Bioinformaticians use a lot of jargon when they write up their methods, and for relatively good reason: soon you'll be Unix acrobat and a coding master, and some of those terms will save you a lot of time. At the same time, bioinformatics is a unique field within biology because almost the whole paper is a series of methods done inside the computer. Often, as in our sample paper, there is not a lot of experimental information presented, because there wasn't much too it. We can get a ton of information out of just one sample sent for sequencing, so in this case, the authors cold shock their larvae and call it a day. The bioinformatics part of the methods, though, that's a whole other story.
This is everything that the authors say about the bioinformatics bit of their methods:
The raw reads were trimmed and filtered using PRINSEQ (version 0.19.3) . Low quality (Q < 20) and ambiguous bases (N) were first trimmed from both ends of the reads and the trimmed reads were filtered with Phred quality score (Q ≥ 20 for all bases) and read length (≥ 25 bp). Paired reads were extracted using cmpfastq (http://compbio.brc.iop.kcl.ac.uk/software/cmpfastq.php).

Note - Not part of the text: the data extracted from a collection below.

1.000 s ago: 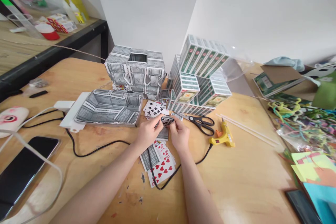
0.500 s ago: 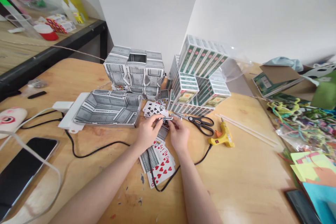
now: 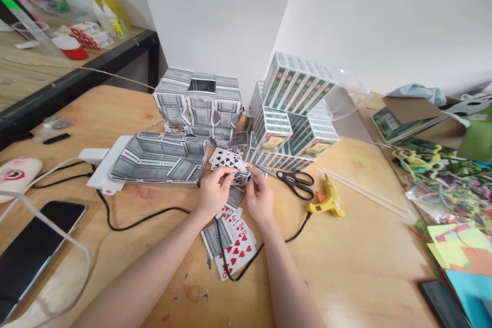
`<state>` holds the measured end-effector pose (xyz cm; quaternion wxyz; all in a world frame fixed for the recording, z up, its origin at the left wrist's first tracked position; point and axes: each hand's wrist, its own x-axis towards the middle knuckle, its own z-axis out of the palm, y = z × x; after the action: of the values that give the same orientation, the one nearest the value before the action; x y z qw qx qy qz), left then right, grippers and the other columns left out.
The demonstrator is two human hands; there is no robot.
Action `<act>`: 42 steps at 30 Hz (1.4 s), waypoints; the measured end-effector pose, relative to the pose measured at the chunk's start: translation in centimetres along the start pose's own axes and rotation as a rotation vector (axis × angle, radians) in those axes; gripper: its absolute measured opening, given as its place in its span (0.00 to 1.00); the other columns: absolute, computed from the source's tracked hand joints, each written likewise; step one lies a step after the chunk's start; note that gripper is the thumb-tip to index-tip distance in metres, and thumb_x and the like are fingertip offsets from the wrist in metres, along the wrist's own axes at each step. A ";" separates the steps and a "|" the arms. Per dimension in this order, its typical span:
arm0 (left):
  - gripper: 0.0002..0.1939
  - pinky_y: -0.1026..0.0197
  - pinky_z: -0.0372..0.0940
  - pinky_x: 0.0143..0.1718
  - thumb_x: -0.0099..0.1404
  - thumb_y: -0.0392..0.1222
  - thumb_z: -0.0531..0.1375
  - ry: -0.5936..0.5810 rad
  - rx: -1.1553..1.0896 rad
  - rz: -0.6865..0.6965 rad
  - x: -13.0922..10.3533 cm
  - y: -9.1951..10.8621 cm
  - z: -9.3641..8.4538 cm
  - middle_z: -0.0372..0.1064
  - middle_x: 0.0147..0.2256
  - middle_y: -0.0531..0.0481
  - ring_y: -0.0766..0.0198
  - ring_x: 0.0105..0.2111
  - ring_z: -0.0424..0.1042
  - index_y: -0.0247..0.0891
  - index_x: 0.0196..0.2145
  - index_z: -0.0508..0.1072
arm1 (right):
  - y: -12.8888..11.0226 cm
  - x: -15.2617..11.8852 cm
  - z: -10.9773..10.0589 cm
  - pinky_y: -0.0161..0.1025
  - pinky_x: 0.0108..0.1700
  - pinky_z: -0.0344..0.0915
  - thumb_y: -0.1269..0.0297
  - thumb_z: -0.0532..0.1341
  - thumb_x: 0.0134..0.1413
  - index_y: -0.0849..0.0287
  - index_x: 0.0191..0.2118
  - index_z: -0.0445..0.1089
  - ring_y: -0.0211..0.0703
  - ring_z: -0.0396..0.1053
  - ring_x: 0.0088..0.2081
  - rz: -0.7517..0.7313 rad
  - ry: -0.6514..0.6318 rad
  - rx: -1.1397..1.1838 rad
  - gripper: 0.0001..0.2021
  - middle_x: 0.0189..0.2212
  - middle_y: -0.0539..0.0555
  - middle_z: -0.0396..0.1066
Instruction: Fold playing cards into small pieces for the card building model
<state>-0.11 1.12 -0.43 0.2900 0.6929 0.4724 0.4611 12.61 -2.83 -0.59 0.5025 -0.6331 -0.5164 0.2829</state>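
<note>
Between my two hands is a folded playing card (image 3: pixel 241 176), tilted above the table. My left hand (image 3: pixel 215 189) pinches its left end between thumb and fingers; my right hand (image 3: pixel 260 196) grips the right end. Just behind it lie club cards (image 3: pixel 226 158), face up. Below my hands spread heart cards (image 3: pixel 239 248) and some face-down cards (image 3: pixel 216 238), with a black cord across them. To the left sits an open tray made of playing cards (image 3: pixel 157 159). Scissors (image 3: pixel 295 182) with black handles and a yellow glue gun (image 3: pixel 327 201) lie right of my right hand.
A box-like card structure (image 3: pixel 198 102) stands at the back, beside stacked card packs (image 3: pixel 292 118). A white power strip (image 3: pixel 109 166), a phone (image 3: pixel 36 251) and cables occupy the left. Clear glue sticks (image 3: pixel 363 192), pipe cleaners (image 3: pixel 442 177) and coloured paper (image 3: pixel 461 251) are on the right.
The folded card between my hands has tilted, showing more of its printed face. My hands have shifted only slightly, and the face-down cards below lie slightly differently.
</note>
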 end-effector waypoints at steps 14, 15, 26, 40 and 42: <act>0.08 0.65 0.66 0.37 0.62 0.39 0.53 -0.005 0.105 0.092 0.1 0.8 -0.5 0.75 0.32 0.50 0.65 0.33 0.73 0.38 0.33 0.71 | -0.3 -0.2 0.0 0.38 0.36 0.69 0.61 0.53 0.55 0.57 0.38 0.72 0.42 0.73 0.31 -0.080 0.016 -0.075 0.12 0.33 0.53 0.75; 0.07 0.65 0.66 0.37 0.62 0.39 0.53 -0.002 0.109 0.092 0.1 0.8 -0.5 0.75 0.32 0.50 0.65 0.33 0.73 0.38 0.33 0.71 | -0.3 -0.3 0.0 0.38 0.36 0.68 0.61 0.52 0.55 0.57 0.38 0.72 0.42 0.73 0.31 -0.082 0.012 -0.086 0.12 0.32 0.53 0.75; 0.07 0.65 0.65 0.35 0.62 0.39 0.53 -0.010 0.116 0.085 -0.1 1.0 -0.3 0.75 0.32 0.51 0.66 0.32 0.73 0.39 0.33 0.72 | -0.4 -0.3 0.1 0.36 0.35 0.67 0.67 0.53 0.49 0.57 0.38 0.72 0.41 0.72 0.30 0.003 0.069 -0.122 0.12 0.29 0.51 0.75; 0.12 0.59 0.65 0.46 0.63 0.35 0.51 -0.027 0.140 0.060 0.0 0.2 0.2 0.72 0.42 0.47 0.62 0.44 0.70 0.39 0.43 0.69 | 0.5 0.1 0.4 0.39 0.35 0.70 0.62 0.56 0.51 0.58 0.37 0.72 0.44 0.73 0.32 -0.002 0.044 0.087 0.10 0.31 0.54 0.75; 0.14 0.58 0.65 0.47 0.63 0.35 0.51 -0.055 0.150 0.090 -0.1 0.3 0.3 0.71 0.45 0.46 0.62 0.45 0.70 0.38 0.46 0.66 | 0.5 0.2 0.2 0.39 0.35 0.70 0.61 0.56 0.51 0.58 0.34 0.72 0.43 0.72 0.31 0.016 0.082 0.079 0.10 0.30 0.53 0.75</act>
<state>0.28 0.91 -0.37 0.2292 0.7456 0.4658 0.4178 12.71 -2.53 -1.03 0.5457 -0.6279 -0.4786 0.2809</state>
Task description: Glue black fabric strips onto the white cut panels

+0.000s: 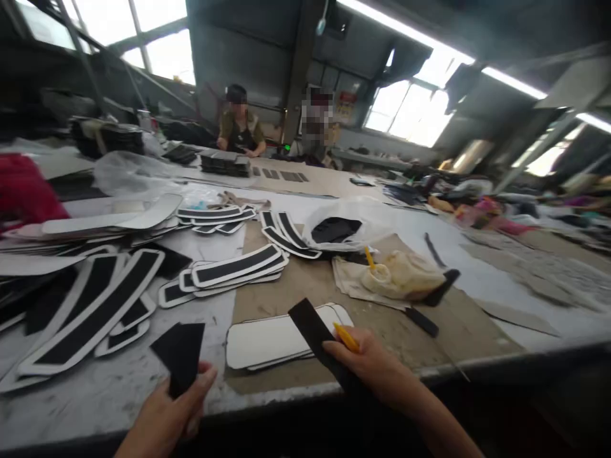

Read mapping, transcript assembly and differential expression analysis were performed according to the protocols described previously . Briefly, the preprocessed reads were mapped to the genome sequence of zebrafish (Zv9.68) using TopHat (version 2.0.4)  with default parameters except “--segment-mismatches 1” and “--segment-length 18”. The aligned reads were assembled into transcripts using Cufflinks (version 2.0.2)  with the following parameters “--frag-bias-correct, --multi-read-correct, --library-type fr-unstranded, --upper-quartile-norm, --total-hits-norm”. The assembled transcripts were merged with the reference annotation (Danio_rerio.Zv9.68.gtf, downloaded from Ensembl) using cuffmerge. Differential expression analysis was performed using cuffdiff with the parameters “--upper-quartile-norm” and “--total-hits-norm”; the merged assembly and the fragment alignments generated by TopHat were used as input files. Calculation of mapping statistics, sorting and indexing of the read alignment files were performed using SAMtools (version 0.1.18) . The mapping and assembling results were viewed via the IGVtools (version 2.1) . (Long et al., 2013)
Unfortunately for us, that's a whole lot of steps. Don't worry, in the next part of the tutorial, we'll go through each piece, one by one. After that, we'll compare what we got to the files that they provide in their supplementary data, and try our hand at making some of the visualizations that they include in their paper.
- Long, Y., Song, G., Yan, J., He, X., Li, Q., & Cui, Z. (2013). Transcriptomic characterization of cold acclimation in larval zebrafish. BMC Genomics, 14(1), 612.